Reedy-voiced female singer/songwriters are something of a John Lewis speciality with women who can sigh in tune the apparent favourites. There’s no denying Gabrielle Aplin is quite good at that, her voice by no means unpleasant, but it’s like the ghost of a voice, a voice that has had its very essence sucked out, leaving only the husk of a voice, a whisper of what it once was. Aplin’s dull version of the Frankie Goes To Hollywood track is another by-the-numbers piano translation that builds to an unnecessarily dramatic conclusion that is neither moving nor interesting. This is a track that has had its soul ripped out and replaced with off-white interior design solutions, tasteful and modern, muted and vacuous.

4. Sweet Child O’ Mine – Taken By Trees

No one asked for another cover of ‘Sweet Child O’ Mine’. Literally no one asked. And yet somehow here it is, all mellow and plinky-plonky because John Lewis won’t go near a song unless it sounds like a child is taking their grade 4 piano exam halfway through it. That said, Victoria Bergsman sounds wonderful here, almost ironically detached, semi-slurring her way through this tired cover, probably knowing full well that she deserves better. Annoying and cloying, this about as uninspired as a cover version can get.

3. Half The World Away – Aurora

So bad that her own voice sounds like its upset by its own awfulness. Crushingly insipid, the track aims for quirky and dreamy but lands somewhere between bad and really bad. Is this what the execs at John Lewis like? It’s like listening to white noise, a barely-there background hum that you recognise exists but are unable to decipher from the rest of the low-level noise around you. It’s only when Aurora’s voice gets a little too high pitched that you recognise it’s there, and only in the same way you’d acknowledge a fly, swatting it away before going back to whatever you were doing. Almost bold in its awfulness, not even Oasis deserved this.

2. Real Love – Tom Odell

Tom Odell was born to sign the John Lewis Christmas ad song. In fact, it’s not inconceivable that he was bred in a lab especially for the occasion. There’s so little to say about something that sounds like nothing, little more than a puff of air or a big sigh. There’s a piano, because of course there fucking is, Odell’s characterless voice, and what else? A few strings, obviously, but nothing that would distract you from thinking about bed linen, kitchen utensils or garden furniture. And I suppose that’s exactly the point.

1. Please, Please, Please Let me Get What I Want – Slow Moving Millie

And here it is, the icing on the turd cake. If someone were hearing music for the first time, and by some twist of fate this were the first song they were listening to, they would deduce that yes, music is bad, it is overrated, it is for chumps. There is no need to listen to music if this is what music is because music is, in fact, bad.
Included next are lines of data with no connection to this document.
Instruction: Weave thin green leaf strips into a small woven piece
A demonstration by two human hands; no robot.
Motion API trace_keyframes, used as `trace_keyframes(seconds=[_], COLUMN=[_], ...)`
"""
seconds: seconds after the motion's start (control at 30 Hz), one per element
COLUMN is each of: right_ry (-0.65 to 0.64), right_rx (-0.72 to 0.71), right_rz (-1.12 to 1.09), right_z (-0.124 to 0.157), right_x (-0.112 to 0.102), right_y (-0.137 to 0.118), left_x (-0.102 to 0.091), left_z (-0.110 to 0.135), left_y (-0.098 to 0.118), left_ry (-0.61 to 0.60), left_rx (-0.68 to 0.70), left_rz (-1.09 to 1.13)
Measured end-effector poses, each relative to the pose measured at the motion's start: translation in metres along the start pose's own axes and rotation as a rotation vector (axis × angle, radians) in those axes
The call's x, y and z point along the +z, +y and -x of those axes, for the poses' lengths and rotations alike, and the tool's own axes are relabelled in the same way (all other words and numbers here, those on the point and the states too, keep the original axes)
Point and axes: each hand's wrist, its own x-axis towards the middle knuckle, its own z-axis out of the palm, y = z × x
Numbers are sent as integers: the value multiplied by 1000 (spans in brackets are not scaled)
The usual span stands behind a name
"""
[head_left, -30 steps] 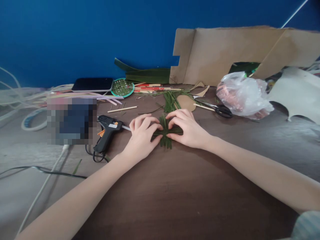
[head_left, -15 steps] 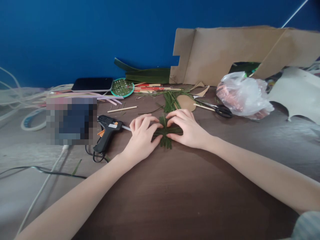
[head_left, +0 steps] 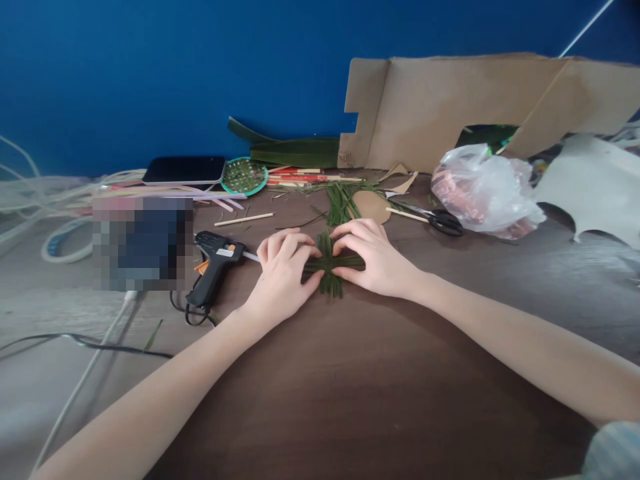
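Note:
Thin green leaf strips (head_left: 327, 262) cross over one another on the brown table, some running left to right and others front to back. My left hand (head_left: 285, 270) is closed on the left side of this woven piece, thumb and fingertips pressing its edge. From the right, my right hand (head_left: 375, 260) pinches the opposite side, its thumb near the front and its fingers farther back. Parts of the strips are hidden under the fingers. Just behind my hands lies a bundle of loose leaf strips (head_left: 340, 203) beside a round brown cardboard piece (head_left: 373, 205).
A black glue gun (head_left: 215, 267) with its cord lies left of my hands. Scissors (head_left: 445, 222) and a plastic bag (head_left: 493, 193) are at the right. Behind stand cardboard (head_left: 420, 113), a phone (head_left: 185, 169), a green-rimmed round dish (head_left: 245, 175) and red-wrapped sticks (head_left: 300, 177).
Both hands stay on the woven strips in almost the same place. The view has shifted very slightly.

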Motion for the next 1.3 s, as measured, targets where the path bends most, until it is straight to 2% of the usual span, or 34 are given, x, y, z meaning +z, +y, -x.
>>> trace_keyframes(seconds=[0.4, 0.73, 0.93, 1.17, 1.3], right_ry=[41, 120, 151, 72, 7], right_rx=[12, 10, 13, -1, -18], right_rz=[-26, -97, -102, -63, -9], right_z=[1, 1, 1, 1, 1], right_x=[1, -2, -3, -2, 0], right_y=[0, 3, 4, 1, 1], left_x=[-4, -5, -6, -7, -9], left_z=[0, 3, 4, 4, 5], left_y=[3, 5, 6, 6, 5], left_ry=[19, -2, -49, -22, -50], left_rx=[27, 247, 259, 214, 242], left_rz=[14, -6, -43, -28, 3])
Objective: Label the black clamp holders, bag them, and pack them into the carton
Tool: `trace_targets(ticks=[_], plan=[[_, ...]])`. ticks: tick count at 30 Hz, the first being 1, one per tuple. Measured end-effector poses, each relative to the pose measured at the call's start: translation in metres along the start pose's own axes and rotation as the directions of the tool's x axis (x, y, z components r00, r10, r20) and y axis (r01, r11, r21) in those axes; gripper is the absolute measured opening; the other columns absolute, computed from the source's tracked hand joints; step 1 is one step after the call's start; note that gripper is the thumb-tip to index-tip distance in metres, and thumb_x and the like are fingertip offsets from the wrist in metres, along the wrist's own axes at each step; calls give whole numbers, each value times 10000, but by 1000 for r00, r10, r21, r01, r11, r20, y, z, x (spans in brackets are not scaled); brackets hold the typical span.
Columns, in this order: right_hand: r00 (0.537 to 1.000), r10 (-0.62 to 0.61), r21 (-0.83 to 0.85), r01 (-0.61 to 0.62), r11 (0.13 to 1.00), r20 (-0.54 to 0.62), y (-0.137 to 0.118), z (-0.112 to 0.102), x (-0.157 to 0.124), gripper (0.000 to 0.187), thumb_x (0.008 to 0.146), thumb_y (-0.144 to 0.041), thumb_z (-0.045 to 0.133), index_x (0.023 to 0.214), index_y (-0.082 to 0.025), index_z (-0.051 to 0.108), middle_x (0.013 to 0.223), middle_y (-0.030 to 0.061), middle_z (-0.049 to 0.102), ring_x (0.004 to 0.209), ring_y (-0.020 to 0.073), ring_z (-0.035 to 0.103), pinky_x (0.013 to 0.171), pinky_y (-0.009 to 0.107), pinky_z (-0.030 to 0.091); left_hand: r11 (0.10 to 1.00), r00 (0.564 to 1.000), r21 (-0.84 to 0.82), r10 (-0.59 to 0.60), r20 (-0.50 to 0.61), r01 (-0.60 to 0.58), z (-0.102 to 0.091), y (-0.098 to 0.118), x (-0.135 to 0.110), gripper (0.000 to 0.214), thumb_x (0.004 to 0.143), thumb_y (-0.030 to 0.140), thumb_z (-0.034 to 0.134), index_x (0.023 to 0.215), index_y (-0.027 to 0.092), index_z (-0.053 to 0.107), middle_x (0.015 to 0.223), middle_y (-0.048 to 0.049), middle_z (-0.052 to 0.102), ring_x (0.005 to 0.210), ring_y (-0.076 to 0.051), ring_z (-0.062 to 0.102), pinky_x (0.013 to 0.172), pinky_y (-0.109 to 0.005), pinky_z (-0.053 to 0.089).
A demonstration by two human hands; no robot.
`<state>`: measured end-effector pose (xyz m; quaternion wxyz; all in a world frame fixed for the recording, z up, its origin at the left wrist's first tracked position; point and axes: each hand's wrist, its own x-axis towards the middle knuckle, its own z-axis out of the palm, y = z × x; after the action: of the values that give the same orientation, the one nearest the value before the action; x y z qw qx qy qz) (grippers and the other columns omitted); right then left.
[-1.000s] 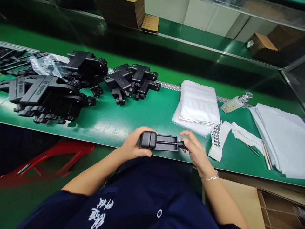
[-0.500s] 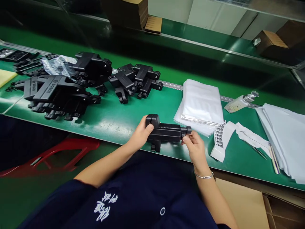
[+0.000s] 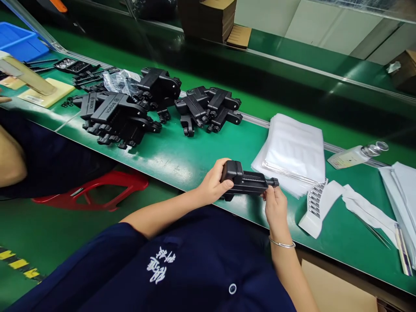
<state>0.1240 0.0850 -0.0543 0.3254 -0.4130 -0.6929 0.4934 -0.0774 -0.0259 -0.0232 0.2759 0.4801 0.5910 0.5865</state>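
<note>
Both hands on one black plastic clamp part (image 3: 244,182), held just above the near edge of the green bench (image 3: 182,160), roughly centre frame. Left hand (image 3: 212,185) is wrapped around the blocky head end, thumb on top. Right hand (image 3: 274,203) pinches the small knob at the other end with its fingertips.

Doing it well, my read: keep the left grip firm on the head so the ribbed body doesn't twist, and let only the right fingertips work the knob. Keep it over the bench, not past the edge, so a slip lands on the surface. Watch the ribbed rail; fingers close to it could get nipped.

Containers:
- Blue bin (image 3: 17,39) at 10 o'clock, far left; contents not visible.
- Stack of clear/white bags (image 3: 294,149) at 1 o'clock, just beyond the part; look flat and unfilled.
- Small bottle (image 3: 355,155) lying on its side at 2 o'clock, pale liquid inside, cap on.
- Cardboard boxes (image 3: 208,17) at 12 o'clock on the far shelf; can't tell what's inside.

Pile of the same black parts (image 3: 117,115) at 10–11 o'clock, label strip (image 3: 316,203) at 3 o'clock. Another person's arm (image 3: 9,160) at the left edge.
</note>
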Motion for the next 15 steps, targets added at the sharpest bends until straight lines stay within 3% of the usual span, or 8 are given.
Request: trace_targets(ticks=[2,6,11,13,15], plan=[[999,-43,-45,43,998,-13,-3,0,-1,441,913,-587,511,729,-194,587,627,7,578,595,155,519,577,286,425,999,999,-18,-37,-23,36,-1,-1,3,682,859,758,438,1219,179,451,1115,-106,581,974,-239,564,864,-355,447],[998,-54,139,48,989,41,-1,1,-2,352,868,-523,631,985,-191,626,852,34,656,766,172,594,713,309,487,989,990,-87,-128,-66,122,-2,-2,6,604,909,714,390,1188,186,485,1107,-100,599,1004,-242,567,884,-359,445],[998,63,146,-66,987,24,10,5,0,481,896,-622,526,707,-183,579,623,7,570,595,147,522,593,284,429,1000,1000,-24,7,-11,-7,-1,1,5,718,814,768,511,1224,181,466,1115,-99,595,957,-241,573,857,-364,449],[999,35,142,-40,989,38,8,6,0,453,898,-608,532,764,-183,611,667,15,598,643,158,549,642,298,453,997,999,-62,-42,-32,40,-1,0,8,668,839,745,500,1204,185,488,1116,-95,601,983,-244,574,877,-362,447],[999,-30,157,23,987,42,4,6,0,369,875,-548,607,937,-187,649,821,35,656,766,177,592,732,321,483,983,989,-136,-131,-62,121,-1,-1,10,610,882,721,449,1172,188,514,1079,-87,616,977,-238,579,870,-354,453]])
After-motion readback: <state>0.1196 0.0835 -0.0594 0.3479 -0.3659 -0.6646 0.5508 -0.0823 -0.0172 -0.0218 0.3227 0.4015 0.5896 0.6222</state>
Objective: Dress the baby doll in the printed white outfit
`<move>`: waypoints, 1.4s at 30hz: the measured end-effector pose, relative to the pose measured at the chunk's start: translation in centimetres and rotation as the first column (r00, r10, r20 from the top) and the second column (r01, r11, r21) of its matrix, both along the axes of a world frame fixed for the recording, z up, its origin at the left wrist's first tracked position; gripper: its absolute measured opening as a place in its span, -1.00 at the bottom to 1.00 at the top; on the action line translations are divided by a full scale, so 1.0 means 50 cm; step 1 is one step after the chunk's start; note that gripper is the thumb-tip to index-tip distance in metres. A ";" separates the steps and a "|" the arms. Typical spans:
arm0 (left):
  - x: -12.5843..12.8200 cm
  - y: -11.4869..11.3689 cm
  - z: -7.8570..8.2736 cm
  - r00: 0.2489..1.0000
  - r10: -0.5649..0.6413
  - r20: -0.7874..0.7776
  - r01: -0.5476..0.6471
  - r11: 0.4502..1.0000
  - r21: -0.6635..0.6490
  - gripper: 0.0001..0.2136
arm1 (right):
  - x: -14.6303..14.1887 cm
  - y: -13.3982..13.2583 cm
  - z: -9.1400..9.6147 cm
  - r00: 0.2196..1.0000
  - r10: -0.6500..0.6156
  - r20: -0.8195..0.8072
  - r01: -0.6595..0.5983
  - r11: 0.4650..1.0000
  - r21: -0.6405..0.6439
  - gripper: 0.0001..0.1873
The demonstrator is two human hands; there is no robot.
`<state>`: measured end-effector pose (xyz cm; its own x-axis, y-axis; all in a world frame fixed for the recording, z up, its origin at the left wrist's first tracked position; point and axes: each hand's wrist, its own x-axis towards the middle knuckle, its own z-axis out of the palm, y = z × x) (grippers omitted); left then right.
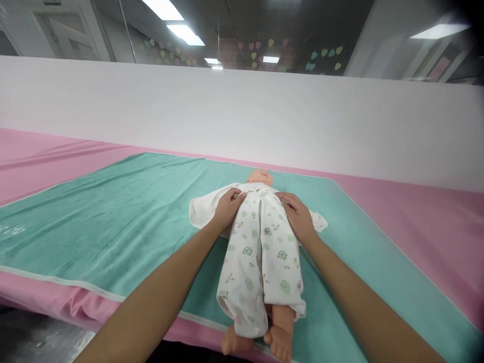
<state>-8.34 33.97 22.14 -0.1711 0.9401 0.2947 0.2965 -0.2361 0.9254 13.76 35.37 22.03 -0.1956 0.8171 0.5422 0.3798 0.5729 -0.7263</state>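
A baby doll (260, 176) lies on its back, its head toward the wall and its bare feet toward me. It wears white baby trousers (282, 242) printed with small green animals, and a white top (204, 206) whose sleeves spread to both sides. My left hand (229, 205) is closed at the left side of the waist, its fingertips on the trousers' edge. At the opposite side of the waist, my right hand (297, 214) has its fingers bent onto the trousers' edge. One foot (282, 338) sticks fully out of its trouser leg.
Under the doll is a green towel (124, 217) with a pale border, laid over a pink sheet (427, 217). Behind the bed stands a white wall (227, 111), with dark glass (295, 30) bearing heart stickers above it. The bed's front edge lies close to me.
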 end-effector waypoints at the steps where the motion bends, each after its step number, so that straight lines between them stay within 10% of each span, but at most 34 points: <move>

Any trace of the yearning despair of The Smiths’ original is lost here, replaced with yet another nondescript reedy voice to reduce a great song to little more than background noise. But that is what John Lewis does. It hoovers up any emotion, any quirk, anything remotely interesting and leaves you with a carcass and a piano along with a friendly reminder that Christmas is around the corner and you still haven’t done your shopping. Now go and buy a fucking trampoline you filthy animal.